Dataset content
▬▬▬▬▬▬
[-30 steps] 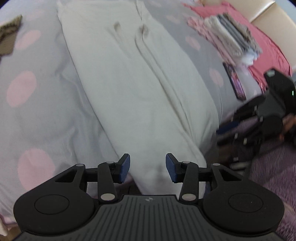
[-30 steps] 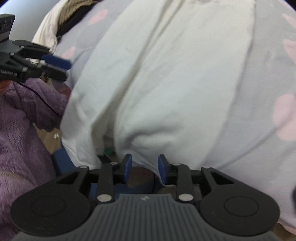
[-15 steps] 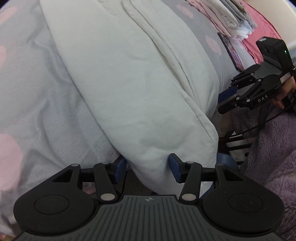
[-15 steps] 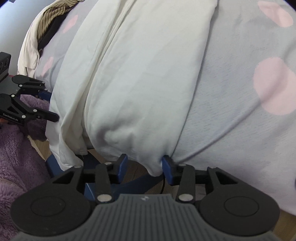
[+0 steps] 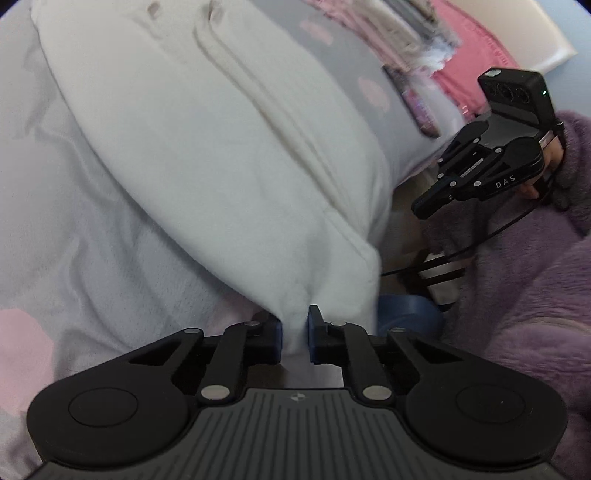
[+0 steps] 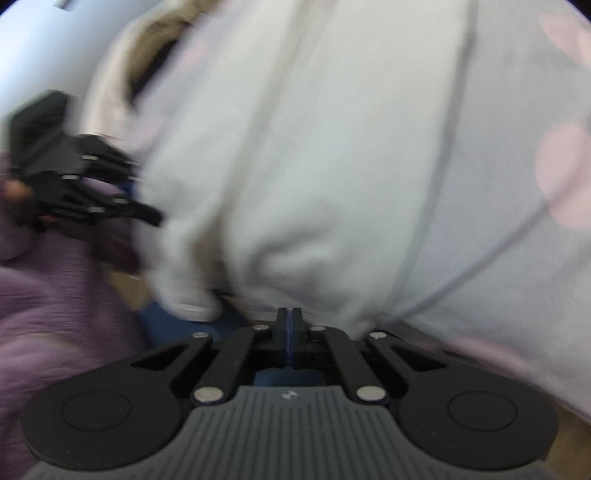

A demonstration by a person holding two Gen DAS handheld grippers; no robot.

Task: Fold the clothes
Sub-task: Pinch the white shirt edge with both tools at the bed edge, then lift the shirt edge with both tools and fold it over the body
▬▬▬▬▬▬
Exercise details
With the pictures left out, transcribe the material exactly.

Output of the task
[-30 steps] 
[-30 steps] 
[-15 steps] 
[-15 steps] 
[+0 steps] 
[+0 steps] 

A demonstration by a person holding two Gen DAS handheld grippers; no robot.

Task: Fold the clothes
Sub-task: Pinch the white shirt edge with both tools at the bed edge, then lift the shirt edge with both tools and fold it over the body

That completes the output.